|Cray SV1TM Application Optimization Guide - S-2312-36|
|Prev Section||Chapter 1. Introduction||Next Section|
There are three models of the Cray SV1 series of systems:
The Cray SV1 model, which is the system as originally released.
The Cray SV1e model, which adds a faster processor to the original system.
The Cray SV1ex model, which adds faster memory to the Cray SV1e model and supports the Solid State Storage Device (SSD-I). See Section 6.8 for more information regarding the SSD-I.
Because the Cray SV1 series system performs multistreaming, its processors are referred to as multistreaming processors (MSPs). Each MSP divides parallel work among four single-streaming processors (SSPs). See Chapter 3 for information on optimizing your program using multistreaming.
Each SSP has 2 add and 2 multiply functional units, allowing them to deliver 4 floating-point results per processor clock cycle.
The Cray SV1 series systems are significantly different from previous Cray vector machines in that they provide a cache for the data resulting from scalar, vector, and instruction buffer memory references. Like their predecessors, the Cray SV1 series systems achieve high bandwidth to memory for both unit and non-unit stride memory references.
The memory architecture is uniform access, shared central memory. Uniform memory access (UMA) means that the access time for any CPU memory reference to any location in memory is the same. Memory capacity for the system ranges from a minimum of 4 GB up to a maximum of 128 GB.
The following table describes differences among the models:
The Cray SV1 series system has two module types: processor and memory. The system must be configured with eight memory modules and one to eight processor modules.
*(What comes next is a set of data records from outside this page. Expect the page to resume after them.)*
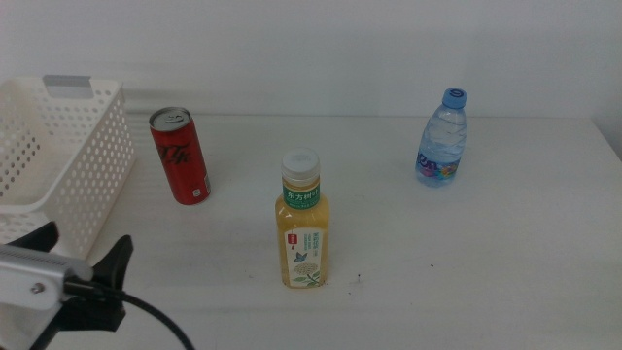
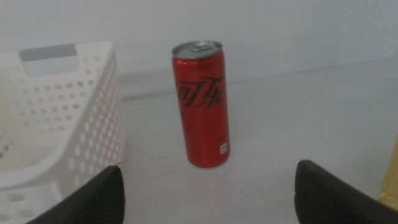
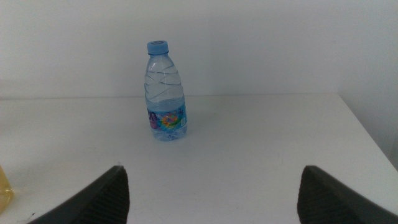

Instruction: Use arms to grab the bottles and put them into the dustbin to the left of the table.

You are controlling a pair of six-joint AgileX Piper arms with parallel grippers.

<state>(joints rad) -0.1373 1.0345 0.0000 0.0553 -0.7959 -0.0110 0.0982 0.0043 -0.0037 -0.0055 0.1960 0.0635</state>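
Left gripper (image 2: 208, 193) sits low at the near-left of the plain white tabletop (image 1: 505, 262), jaws spread wide, holding nothing. Slim red cola can (image 2: 201, 104) stands upright straight ahead between the jaw lines, long axis vertical, just beside the white perforated plastic basket (image 1: 73, 160). Left arm is nearer. Right gripper (image 3: 211, 193) is also spread, empty, facing the small clear blue-capped water bottle (image 3: 166, 91); the can looks the likely first grab.

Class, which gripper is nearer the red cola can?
Left. The left gripper sits open just in front of the cola can, beside the basket. The right gripper faces the water bottle, across the table.
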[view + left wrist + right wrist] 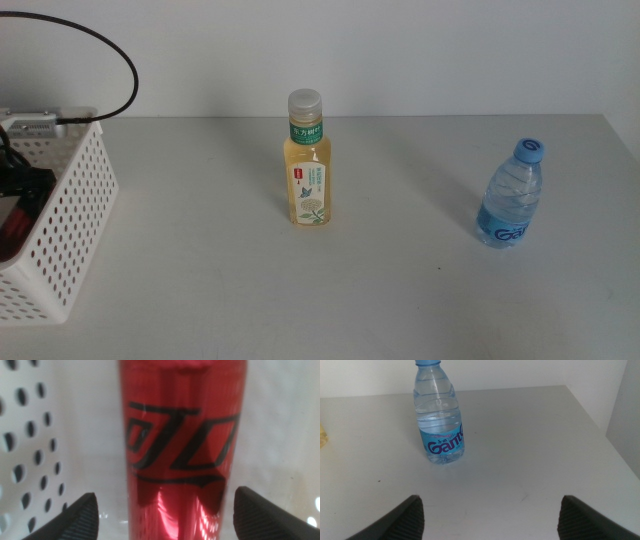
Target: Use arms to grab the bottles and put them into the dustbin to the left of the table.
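Tools first: the left tool is down inside the white bin at the bench's left edge. Its jaws are spread, with the red can between them, not pinched. The right tool is spread too, above the bare bench near the water bottle on the right. The tea bottle stands in the middle.

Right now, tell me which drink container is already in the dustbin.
The red can, between the left gripper's open jaws inside the white dustbin. The tea bottle and water bottle stand on the table.
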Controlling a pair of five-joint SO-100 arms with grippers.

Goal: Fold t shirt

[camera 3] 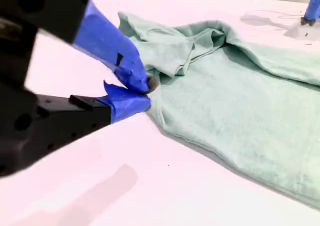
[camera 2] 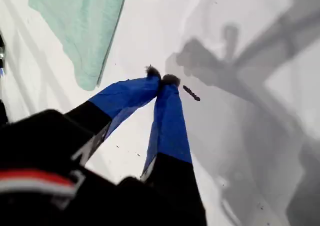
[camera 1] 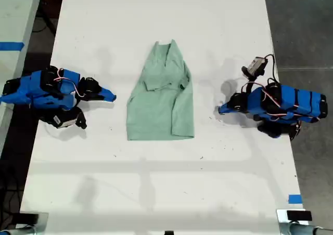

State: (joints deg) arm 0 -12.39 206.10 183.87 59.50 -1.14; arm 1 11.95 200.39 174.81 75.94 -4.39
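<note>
My first gripper [camera 2: 161,78] and my second gripper [camera 3: 148,91] are both clenched, empty, beside the t shirt [camera 1: 162,94]. Open before pinching its edge.

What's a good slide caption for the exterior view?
Two blue arms rest on a white table, claws shut, either side of a partly folded mint-green t shirt.
</note>
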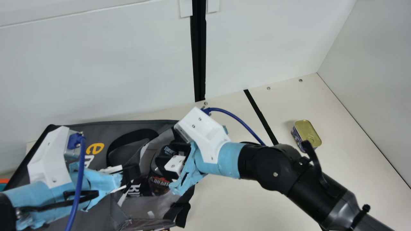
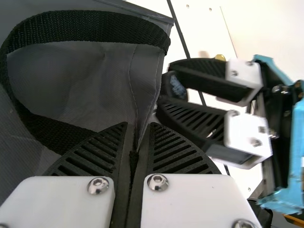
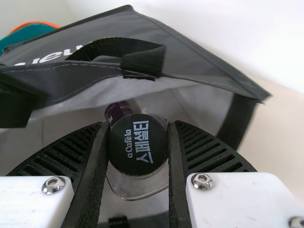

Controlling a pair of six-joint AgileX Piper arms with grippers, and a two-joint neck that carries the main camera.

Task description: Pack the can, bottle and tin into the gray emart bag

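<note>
Gray fabric first: the gray emart bag [image 1: 74, 130] lies at the left of the main view, its mouth spread toward the middle, with a loop of black strap [image 2: 85, 28] along it in the left wrist view.

Left gripper [image 1: 136, 172]: at the bag's mouth, fingers clenched on a fold of the bag. In the left wrist view the fold runs down between the two ribbed fingers, just beside the strap.

Right gripper [image 1: 164, 157]: over the open mouth, closed around the black cap [image 3: 137, 145] of the bottle. One finger touches each side of the cap, lettering facing the wrist camera. The bottle [image 1: 159, 185], clear with a dark and reddish label, hangs or stands within the mouth; cannot tell whether its base touches the bag's floor.

Can [image 3: 117, 112]: dark purple, inside the bag, near the bottle. Its lower part is hidden behind the cap in the right wrist view.

Tin [image 1: 307, 133]: out on the cream table [image 1: 224, 205], well apart from the bag, beyond the right arm in the main view. Gold lid up, dark printed side partly showing. A black strip [image 1: 260, 114] runs over the table between tin and bag.

At the main view's left edge, beside the bag, a teal thing with an orange rim [image 1: 4, 181], mostly cut off.
</note>
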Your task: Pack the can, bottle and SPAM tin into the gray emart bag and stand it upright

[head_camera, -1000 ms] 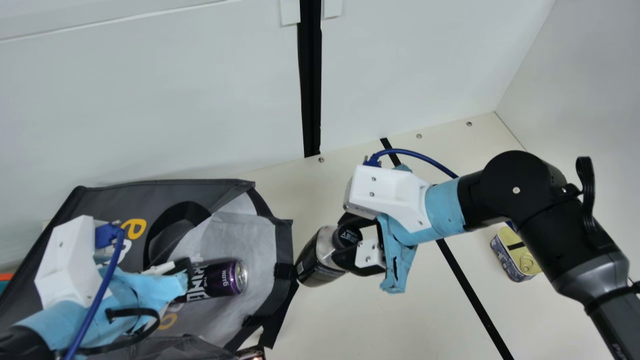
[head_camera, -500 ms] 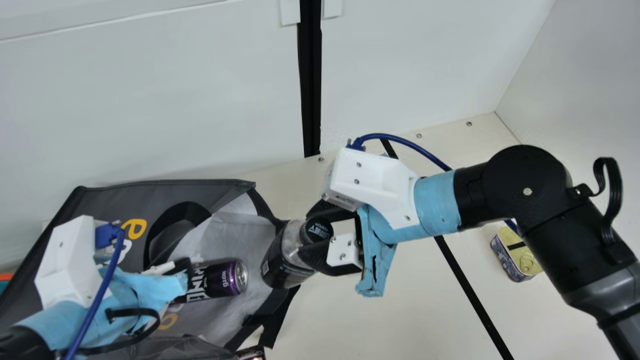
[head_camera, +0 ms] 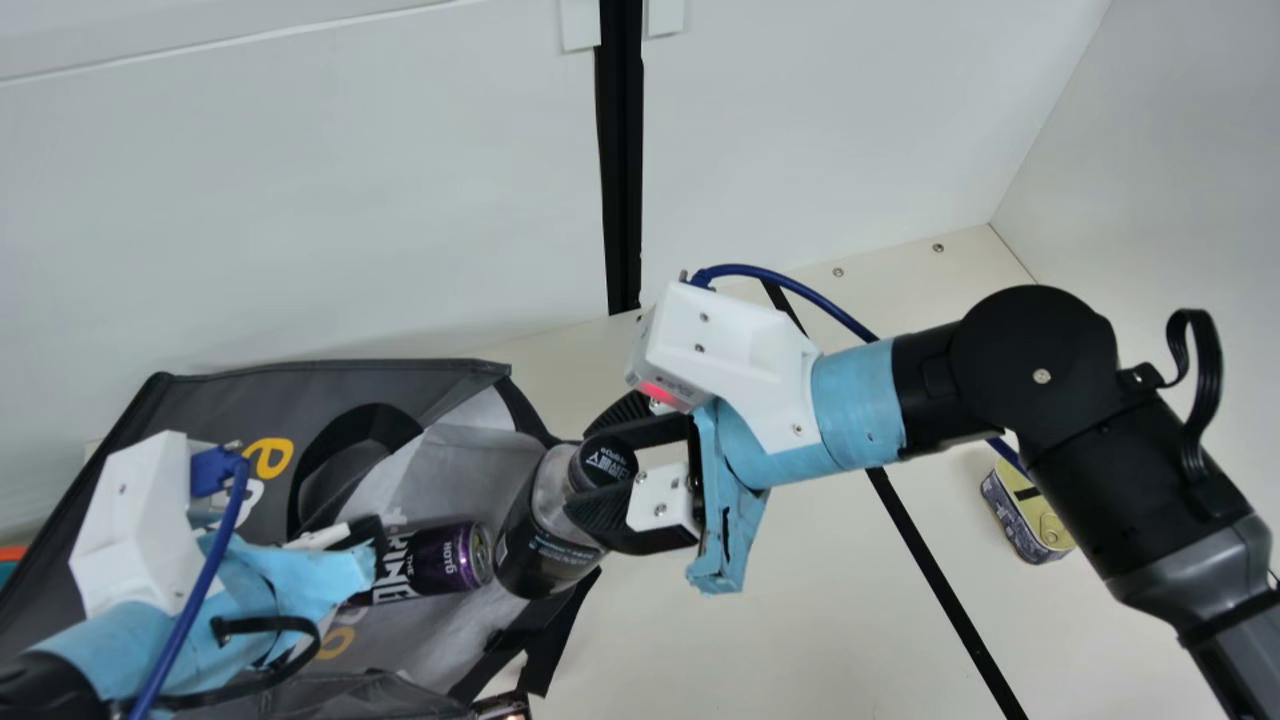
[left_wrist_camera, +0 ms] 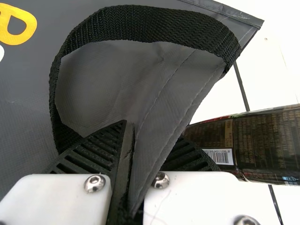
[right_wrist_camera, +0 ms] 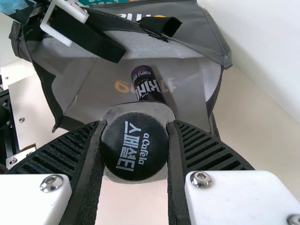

Each processor module has four CPUs.
Cray SV1 systems have Cray SV1 CPUs.
A Cray J90 processor module can be upgraded with a Cray SV1 processor module and the Cray J90 system can be configured with both processor module types, Cray J90 or Cray SV1. The original Cray SV1 model processors cannot be mixed with Cray SV1e or Cray SV1ex model processors.
Number of SSPs
Clock rate of an SSP in megahertz
Peak GFLOPs per SSP
Peak GFLOPs for the system
Memory size in GB
* Maximum value includes SSD-I.
The following figure shows the block diagram for a single processor.
The Cray SV1 system has Cray SV1 processors. Cray SV1ex systems have Cray SV1e processors. (Some Cray SV1ex systems also have extended memory, called ex memory.)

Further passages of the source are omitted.